とは言っても、漢字がS言語と一体化するためには、日本語の本来持っている文法構造に合わせ、また漢語にはない多くの単語を表現する必要がある。これは表意文字の宿命とも言える過程だが、よく使う表意文字を、その読みの発音だけを表現する文字への転換が起こる。

日本語の場合、これが万葉仮名になる。万葉集で使われたことから(図4)万葉仮名と呼ばれているが、実際には漢字が導入されて間もなく、音を名前などに当てはめて使われている。このことから、表意文字が一定のレベルに達すると、文字は表音文字としてすぐに利用されるようになることがわかる。

図4 万葉仮名で書かれた額田王の有名な和歌。
使われている仮名は、迩(に)、世武登(せむと)、者(ば)、毛(も)、可奈比沼(かなひぬ)、者許芸乞菜(こぎでな)(写真出典:Wikipedia)
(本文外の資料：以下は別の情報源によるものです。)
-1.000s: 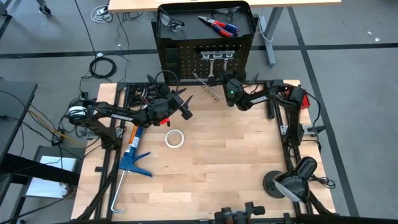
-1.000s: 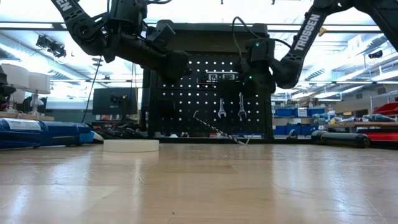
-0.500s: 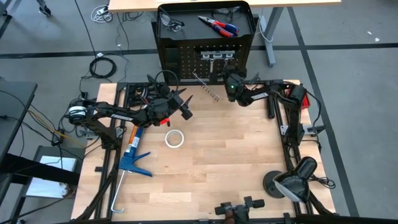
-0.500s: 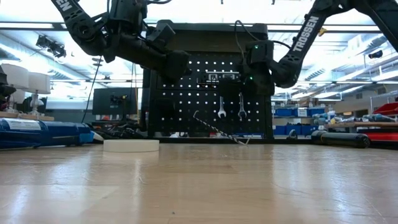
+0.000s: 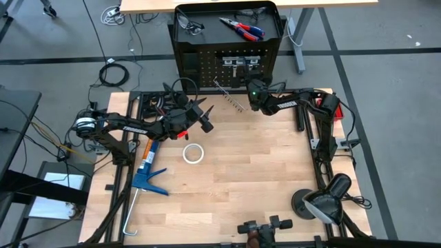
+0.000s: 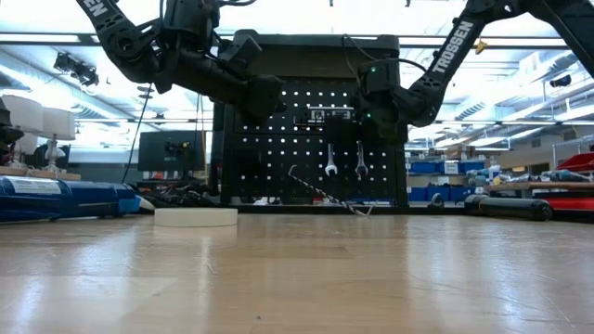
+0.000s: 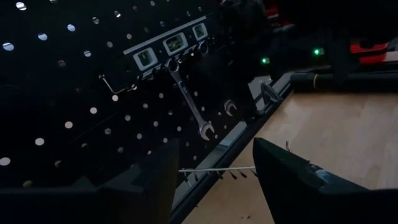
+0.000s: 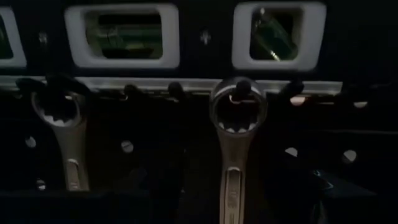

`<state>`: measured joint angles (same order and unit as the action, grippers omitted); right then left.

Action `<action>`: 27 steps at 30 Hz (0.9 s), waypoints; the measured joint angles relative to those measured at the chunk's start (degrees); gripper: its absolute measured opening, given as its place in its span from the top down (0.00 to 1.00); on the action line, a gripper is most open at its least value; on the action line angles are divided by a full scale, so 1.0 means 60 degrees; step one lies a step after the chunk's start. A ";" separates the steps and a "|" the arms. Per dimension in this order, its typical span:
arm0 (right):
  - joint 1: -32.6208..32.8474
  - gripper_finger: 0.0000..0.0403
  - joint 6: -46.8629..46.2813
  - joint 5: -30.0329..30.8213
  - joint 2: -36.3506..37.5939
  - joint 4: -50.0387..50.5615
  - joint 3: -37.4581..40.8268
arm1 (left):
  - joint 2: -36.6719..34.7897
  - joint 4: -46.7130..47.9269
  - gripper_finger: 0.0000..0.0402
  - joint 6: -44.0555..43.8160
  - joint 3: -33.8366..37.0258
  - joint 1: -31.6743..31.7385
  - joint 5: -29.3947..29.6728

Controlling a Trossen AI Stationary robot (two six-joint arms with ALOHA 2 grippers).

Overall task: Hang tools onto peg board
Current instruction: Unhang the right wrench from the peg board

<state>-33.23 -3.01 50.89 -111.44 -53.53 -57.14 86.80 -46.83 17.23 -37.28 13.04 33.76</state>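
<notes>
Right claw (image 5: 249,88) hovers open before hung wrenches (image 6: 344,160).

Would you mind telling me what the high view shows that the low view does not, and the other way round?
Only the high view shows the pliers and safety glasses on the peg board's top tray, plus the blue caulking gun. Only the low view shows the two wrenches hanging full length on the peg board. Both show the white tape roll, the slim bar leaning at the board, and the left gripper and right gripper near it.
</notes>
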 joint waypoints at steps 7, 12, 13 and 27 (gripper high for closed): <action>-0.0079 0.48 -0.0082 0.0088 0.0000 0.0031 0.0000 | 0.0000 -0.0004 0.47 0.0004 0.0000 -0.0002 0.0000; -0.0146 0.49 -0.0082 0.0086 0.0000 0.0082 0.0000 | 0.0000 -0.0004 0.47 0.0004 0.0000 0.0000 0.0000; -0.0142 0.49 -0.0082 0.0084 0.0000 0.0082 0.0000 | 0.0000 0.0000 0.47 0.0004 0.0000 0.0000 0.0001; -0.0157 0.69 -0.0082 0.0076 -0.0007 0.0173 0.0000 | 0.0000 0.0000 0.47 0.0007 0.0000 0.0000 0.0000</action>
<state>-34.17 -3.51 51.35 -111.48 -52.49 -57.14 86.80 -46.83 17.28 -37.28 13.04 33.76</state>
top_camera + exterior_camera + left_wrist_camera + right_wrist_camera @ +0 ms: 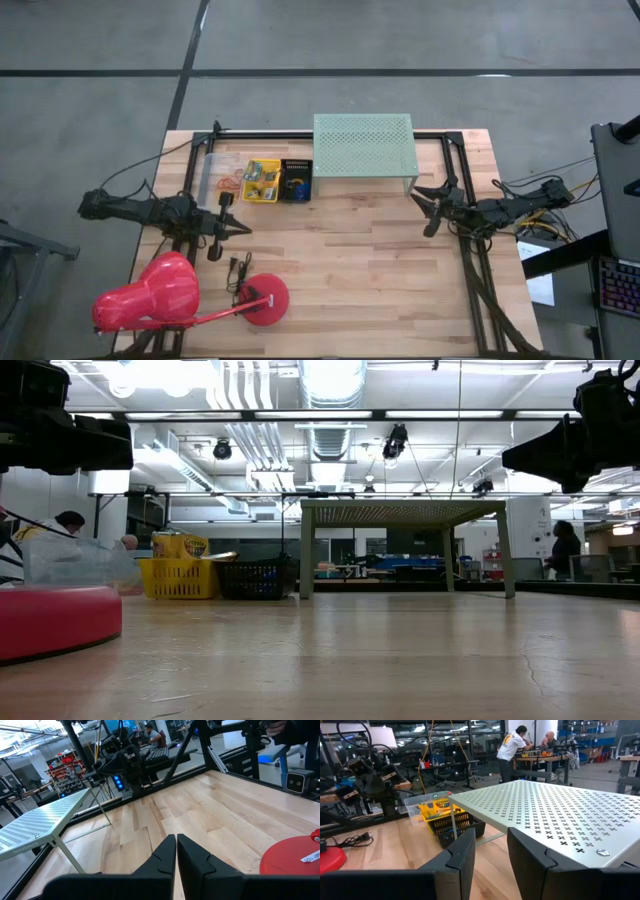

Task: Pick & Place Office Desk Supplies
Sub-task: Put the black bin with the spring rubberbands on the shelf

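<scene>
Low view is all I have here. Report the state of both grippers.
Observer: The left gripper is shut and empty, not far from the pink lamp.
Operator: Now the right one.
Observer: The right gripper is open and holds nothing, next to the green shelf.
Operator: Tell me what the clear tray holds.
Observer: The clear tray, beside the yellow basket, holds tan rubber bands.
</scene>
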`<action>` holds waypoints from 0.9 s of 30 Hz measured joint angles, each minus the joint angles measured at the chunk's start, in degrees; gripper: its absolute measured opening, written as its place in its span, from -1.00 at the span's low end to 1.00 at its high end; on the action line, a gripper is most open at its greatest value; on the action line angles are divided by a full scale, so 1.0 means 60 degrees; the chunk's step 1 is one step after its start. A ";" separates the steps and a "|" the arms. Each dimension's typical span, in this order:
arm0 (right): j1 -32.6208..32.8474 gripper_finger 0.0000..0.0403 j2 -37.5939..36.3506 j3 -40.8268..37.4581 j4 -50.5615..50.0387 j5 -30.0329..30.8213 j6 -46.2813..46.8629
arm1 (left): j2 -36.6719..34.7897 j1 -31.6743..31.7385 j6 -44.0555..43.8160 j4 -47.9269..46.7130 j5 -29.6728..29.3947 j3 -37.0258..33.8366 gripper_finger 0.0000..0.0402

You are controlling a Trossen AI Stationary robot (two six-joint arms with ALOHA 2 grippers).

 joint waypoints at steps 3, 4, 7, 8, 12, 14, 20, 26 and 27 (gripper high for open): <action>0.0000 -0.44 0.0005 0.0000 0.0010 -0.0442 0.0295 | 0.0000 0.0000 -0.0001 -0.0003 0.0000 0.0000 -0.90; 0.0000 -0.44 0.0015 0.0000 0.0035 -0.0860 0.0421 | 0.0000 0.0000 0.0001 -0.0003 0.0000 0.0000 -0.90; -0.0003 -0.44 0.0011 0.0000 0.0322 -0.2778 0.0173 | 0.0000 0.0000 0.0001 -0.0003 0.0000 0.0000 -0.90; -0.0001 -0.44 0.0017 0.0000 0.0515 -0.3303 -0.0240 | 0.0000 0.0000 0.0001 -0.0003 0.0000 0.0000 -0.90; -0.0004 -0.44 0.0067 0.0004 0.1307 -0.3751 -0.0836 | 0.0000 0.0000 0.0000 -0.0003 0.0000 0.0000 -0.90; -0.0004 -0.44 0.0076 0.0004 0.1507 -0.3759 -0.1220 | 0.0000 0.0000 -0.0002 -0.0003 0.0000 0.0000 -0.90; -0.0004 -0.44 0.0076 0.0004 0.1587 -0.3759 -0.1325 | 0.0000 0.0000 0.0000 -0.0003 0.0000 0.0000 -0.90; -0.0004 -0.44 0.0095 0.0004 0.1485 -0.3724 -0.1301 | 0.0000 0.0000 -0.0003 -0.0003 0.0000 0.0000 -0.90; -0.0004 -0.44 0.0126 0.0004 0.1483 -0.3713 -0.1304 | 0.0000 0.0000 -0.0002 -0.0003 0.0000 0.0000 -0.90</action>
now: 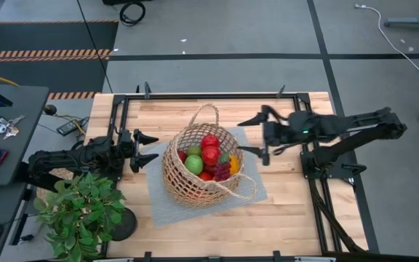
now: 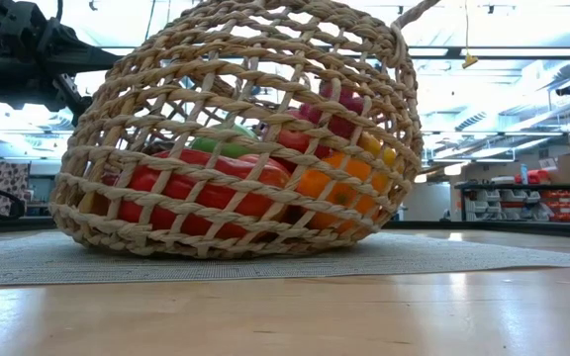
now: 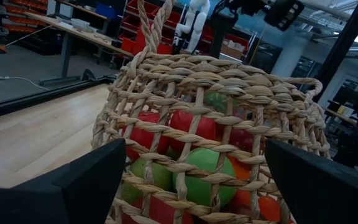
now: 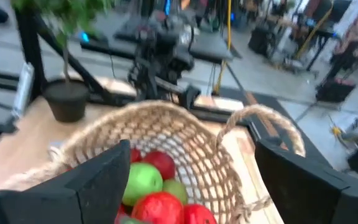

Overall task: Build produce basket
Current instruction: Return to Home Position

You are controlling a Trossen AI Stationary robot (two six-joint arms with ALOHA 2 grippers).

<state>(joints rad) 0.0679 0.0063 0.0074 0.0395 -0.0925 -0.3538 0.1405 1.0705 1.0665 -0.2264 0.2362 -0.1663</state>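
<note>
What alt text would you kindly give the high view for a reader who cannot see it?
A wicker basket full of red and green produce sits on a grey mat mid-table. The left gripper and right gripper, both open and empty, flank it.

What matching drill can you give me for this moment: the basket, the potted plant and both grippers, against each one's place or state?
Things:
1. basket
2. potted plant
3. left gripper
4. right gripper

Places or states:
A. open, on the basket's side away from the plant
B. on the grey mat, filled with produce
C. off the mat, at a corner of the table
D. open, at the mat's edge, on the plant's side of the basket

Pairs: 1-B, 2-C, 3-D, 4-A.
</note>
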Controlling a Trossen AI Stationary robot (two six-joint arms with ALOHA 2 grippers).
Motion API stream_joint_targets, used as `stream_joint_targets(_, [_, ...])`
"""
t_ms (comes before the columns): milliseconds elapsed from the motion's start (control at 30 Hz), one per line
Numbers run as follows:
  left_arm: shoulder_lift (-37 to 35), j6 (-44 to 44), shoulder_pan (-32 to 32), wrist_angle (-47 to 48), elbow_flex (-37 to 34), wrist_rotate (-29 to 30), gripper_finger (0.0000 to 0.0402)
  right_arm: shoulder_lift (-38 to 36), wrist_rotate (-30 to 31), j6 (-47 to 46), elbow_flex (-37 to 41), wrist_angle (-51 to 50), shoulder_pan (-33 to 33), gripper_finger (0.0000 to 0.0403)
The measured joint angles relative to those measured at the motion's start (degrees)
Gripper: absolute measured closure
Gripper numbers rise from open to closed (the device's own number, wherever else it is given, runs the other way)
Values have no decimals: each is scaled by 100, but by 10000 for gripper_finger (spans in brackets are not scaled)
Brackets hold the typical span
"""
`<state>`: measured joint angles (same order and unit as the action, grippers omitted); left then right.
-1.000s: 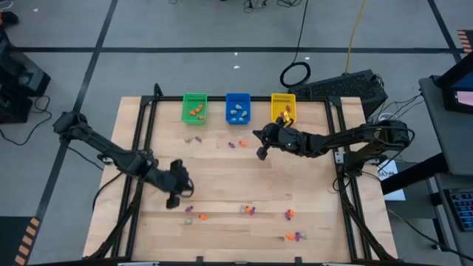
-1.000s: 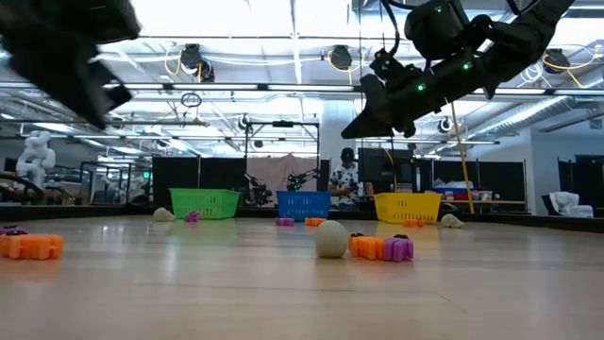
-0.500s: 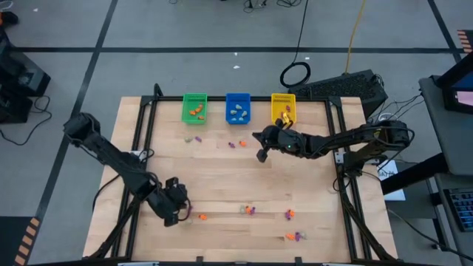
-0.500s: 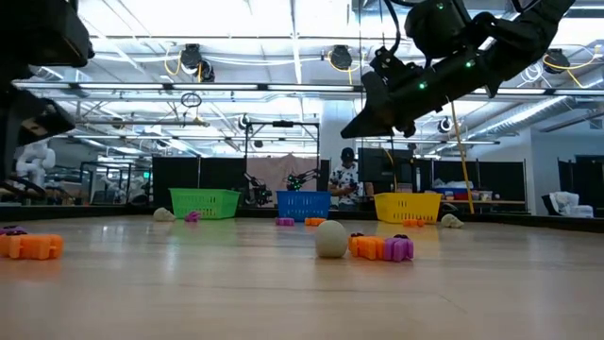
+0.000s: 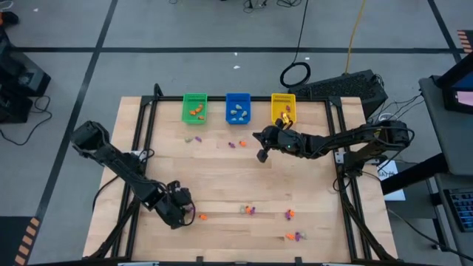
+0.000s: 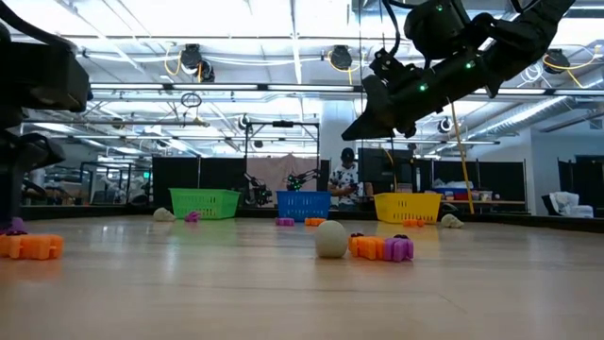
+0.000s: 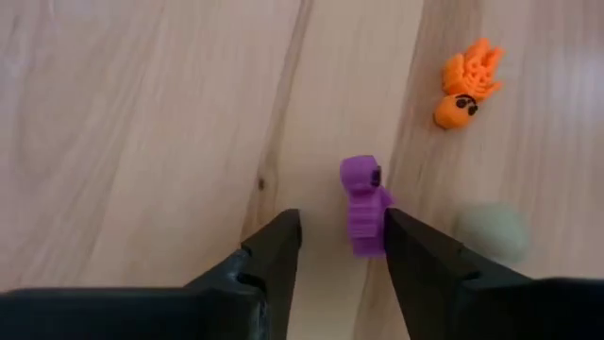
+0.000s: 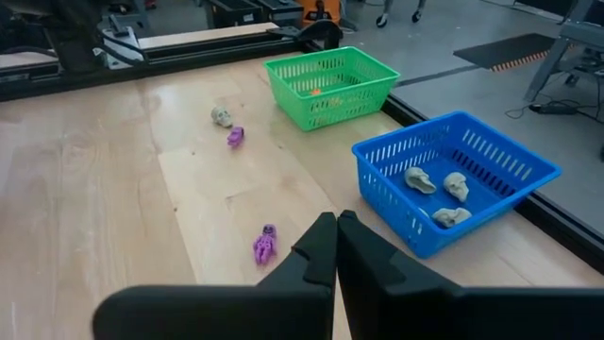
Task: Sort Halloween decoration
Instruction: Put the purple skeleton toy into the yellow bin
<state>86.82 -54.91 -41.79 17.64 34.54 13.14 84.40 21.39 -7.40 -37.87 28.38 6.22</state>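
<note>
The Halloween decoration is tiny trinkets scattered on the wooden table. In the left wrist view a purple skeleton (image 7: 364, 205) lies flat between my left gripper's (image 7: 342, 231) open fingers. An orange trinket (image 7: 467, 83) and a pale one (image 7: 491, 231) lie just beyond. My left gripper (image 5: 185, 213) is low at the near left. My right gripper (image 5: 261, 154) hangs shut and empty above the table's far middle, in front of the bins (image 8: 337, 236). My left gripper points down over the purple skeleton. One finger (image 7: 415, 250) stands right beside the skeleton's lower end (image 7: 368, 241). Whether it touches, I cannot tell. The skeleton lies flat on the table.
Green (image 5: 194, 108), blue (image 5: 237, 108) and yellow (image 5: 283, 107) bins stand in a row at the far edge, each holding trinkets. More trinkets lie near the front (image 5: 247, 210), (image 5: 295, 236) and before the bins (image 5: 236, 144). A black frame (image 5: 140, 148) borders the table.
My left gripper has moved toward the table's near edge and come down over the trinkets at the near left. My right gripper has stayed where it was.
</note>
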Motion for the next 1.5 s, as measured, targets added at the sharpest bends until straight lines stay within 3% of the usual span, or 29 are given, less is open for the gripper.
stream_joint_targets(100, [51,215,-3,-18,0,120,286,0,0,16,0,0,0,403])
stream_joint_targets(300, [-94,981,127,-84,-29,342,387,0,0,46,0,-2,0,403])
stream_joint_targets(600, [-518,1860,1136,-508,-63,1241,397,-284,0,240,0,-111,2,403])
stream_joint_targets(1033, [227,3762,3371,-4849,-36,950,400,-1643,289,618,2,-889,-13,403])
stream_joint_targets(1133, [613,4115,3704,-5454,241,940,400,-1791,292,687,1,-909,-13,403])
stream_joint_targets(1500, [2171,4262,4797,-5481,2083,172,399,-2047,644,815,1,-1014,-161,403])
万葉仮名の場合、一つの音に対して幾つかの漢字が当てられる。そしてこの表記の複雑性を単純化して統一するために仮名が登場するが、仮名が完全に整備されるのは平安時代以降のことになる。


図5、ひらかなとカタカナの起源
出典:Wikipedia

なぜカタカナとひらかなが同時に生まれたのか私には想像もつかない。それぞれの表音文字は、一部を除いて別々の漢字に由来している。ただそれぞれが使われている資料として残っているのは、ひらかなが歌などの文学、カタカナは漢文を読むときの注釈として使われ、公的な文書に使われたのが記録として残っている。この違いが、現代での両者の使われ方の違いにつながっていると思うが、これ以上探求はしない。しかし、2種類の表音文字を持ったことが、私は日本語の拡張性に大きな影響を持つことになったと確信している。

以上日本語の文字の成立から、

  1. 1)表意文字とS言語は最初完全に独立している。
  2. 2)言語として両者が一体化するために、表意文字の中から表音文字が生まれる
  3. 3)中国語を除いて、表意文字と、表音文字が両立する時期が必ずあった。

ことがわかる。次回からは、メソポタミア、エジプトの文字を例に、文字の変遷を見ることにする。